■ Instructions to follow: Both ends included, restate word for word the lines from the first line of the listing through the line containing "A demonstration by". Leave the pictures out.

■ Stored data:
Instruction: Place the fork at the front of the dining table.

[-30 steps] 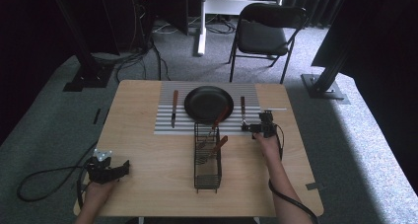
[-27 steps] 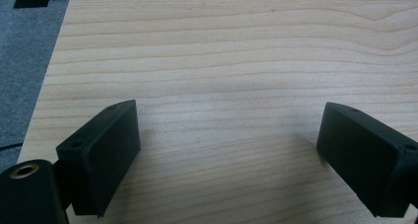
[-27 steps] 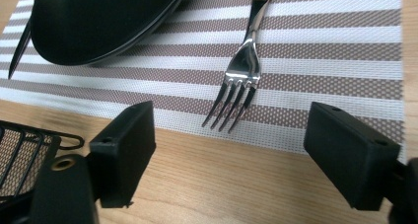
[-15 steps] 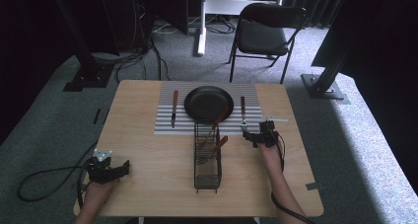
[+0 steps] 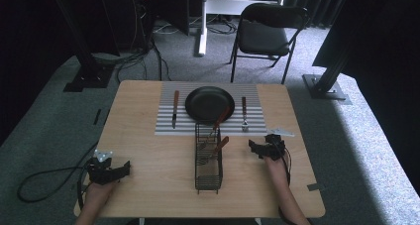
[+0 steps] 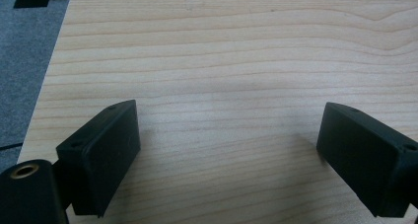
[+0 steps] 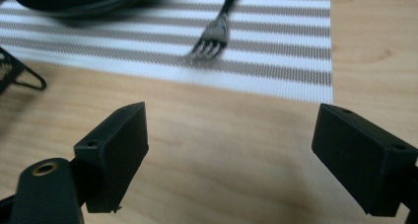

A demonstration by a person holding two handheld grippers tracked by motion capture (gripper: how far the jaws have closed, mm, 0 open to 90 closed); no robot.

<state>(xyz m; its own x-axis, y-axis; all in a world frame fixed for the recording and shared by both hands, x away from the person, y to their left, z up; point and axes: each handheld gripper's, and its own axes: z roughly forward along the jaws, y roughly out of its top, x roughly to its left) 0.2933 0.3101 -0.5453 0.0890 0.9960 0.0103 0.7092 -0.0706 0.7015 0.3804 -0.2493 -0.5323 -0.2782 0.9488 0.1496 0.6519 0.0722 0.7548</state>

■ Exercise result:
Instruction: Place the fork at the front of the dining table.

[-30 steps] 
[-27 steps] 
[-27 steps] 
[-15 steps] 
[+0 steps] 
[+0 steps] 
[+0 steps] 

A demonstration by a person holding two handheld grippers tracked by motion capture (gripper: how far the jaws have closed, mm, 0 open to 90 closed); no robot.

The required output has been supplied.